--- ACTIVITY ---
Within this material, find every line where the string "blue" appears, and copy it out.

--- EXERCISE DATA ---
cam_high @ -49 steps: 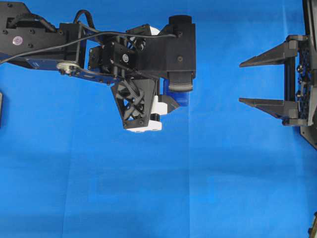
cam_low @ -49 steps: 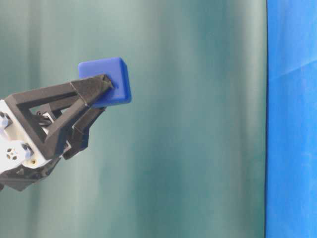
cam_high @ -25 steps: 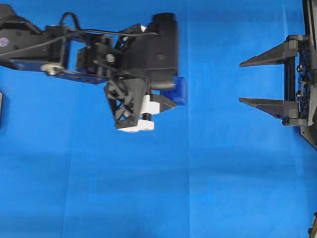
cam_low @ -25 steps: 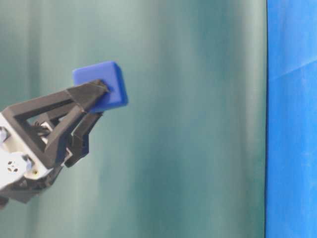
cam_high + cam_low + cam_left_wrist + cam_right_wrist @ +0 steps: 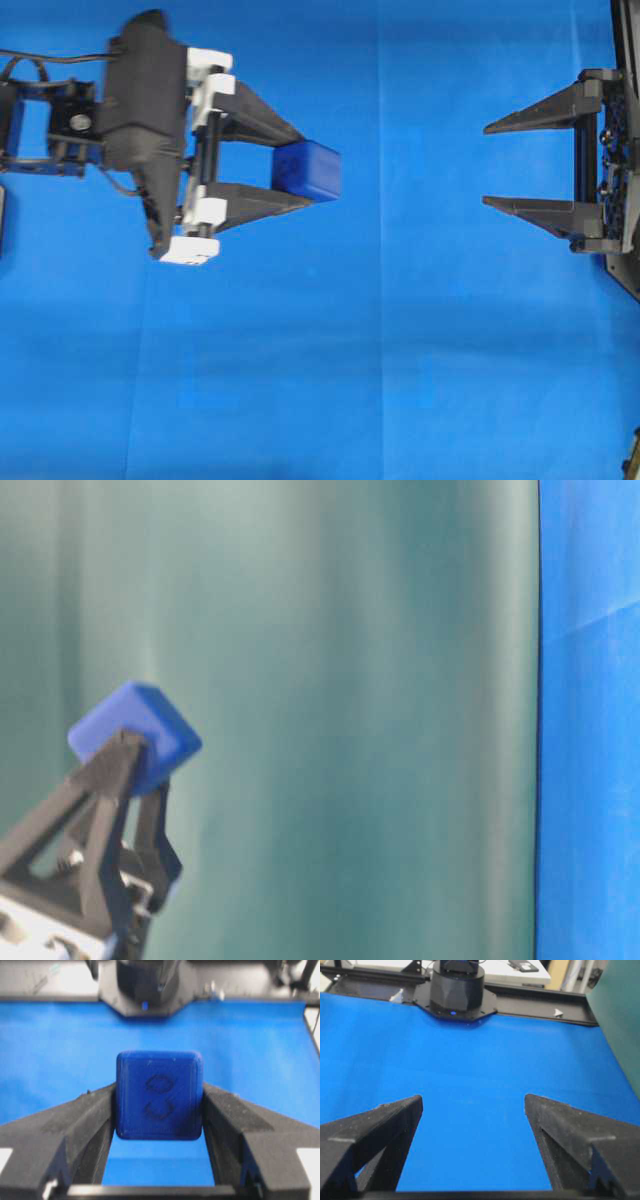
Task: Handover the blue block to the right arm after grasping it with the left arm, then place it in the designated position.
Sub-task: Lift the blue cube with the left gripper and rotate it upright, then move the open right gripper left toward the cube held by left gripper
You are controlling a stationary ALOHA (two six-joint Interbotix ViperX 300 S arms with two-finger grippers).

--- ANSWER TO THIS EXERCISE ---
Task: Handover the blue block to the right arm after grasping it with the left arm, then place it in the designated position.
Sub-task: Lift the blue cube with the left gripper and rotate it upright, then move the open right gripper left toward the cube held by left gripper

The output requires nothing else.